First off, several states had primary elections yesterday. Indiana, Iowa, Maryland, Montana, New Mexico, Rhode Island, South Dakota and Washington, D.C. held elections. And Pennsylvania held primary voting, but people have another week to turn in their ballots. Follow along here for the results.
Minnesota is launching a broad investigation into Minneapolis Police Department's civil rights record in the wake of George Floyd's killing. Gov. Tim Walz and other state leaders vowed the effort would not end in a report tossed on a dusty shelf, and that they saw it as a way to transform policing in Minnesota so that a killing like Floyd’s and the chaos it sparked never happens again. "This window of opportunity opened,” said Walz. “It won't stay open for long." The investigation will scrutinize policies, procedures, training and practices of the Minneapolis police, said Human Rights Commissioner Rebecca Lucero, noting that it is illegal for a police department to discriminate because of race. Lucero said she would seek some quick changes in the department while examining longer-term structural problems at the department that would likely ended in a court-enforced decree.

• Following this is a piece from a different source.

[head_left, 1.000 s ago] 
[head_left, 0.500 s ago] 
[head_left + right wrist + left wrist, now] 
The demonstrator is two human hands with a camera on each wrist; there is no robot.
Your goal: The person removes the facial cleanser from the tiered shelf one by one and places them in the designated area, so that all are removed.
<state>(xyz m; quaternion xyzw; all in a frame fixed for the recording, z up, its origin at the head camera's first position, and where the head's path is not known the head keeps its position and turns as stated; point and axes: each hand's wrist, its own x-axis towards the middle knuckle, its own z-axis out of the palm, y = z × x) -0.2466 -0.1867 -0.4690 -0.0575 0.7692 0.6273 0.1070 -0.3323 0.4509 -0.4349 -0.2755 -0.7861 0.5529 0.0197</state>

North Carolina's governor says it's "very unlikely" the Republican National Convention will take place this summer in Charlotte. "The people of North Carolina do not know what the status of COVID-19 will be in August, so planning for a scaled-down convention with fewer people, social distancing and face coverings is a necessity," Gov. Roy Cooper, a Democrat wrote Republican National Committee Chairwoman Ronna McDaniel, as NPR reports.
Governors are pushing back against President Trump's urging them to arrest protesters en masse and "put down" violent demonstrations. NPR reports: "In Michigan, where police and protesters have skirmished in Grand Rapids despite many demonstrations remaining peaceful, Gov. Gretchen Whitmer, a Democrat, called the president's remarks 'dangerous' and said they should be 'gravely concerning to all Americans.' The president's comments, she said, 'send a clear signal that this administration is determined to sow the seeds of hatred and division, which I fear will only lead to more violence and destruction.'"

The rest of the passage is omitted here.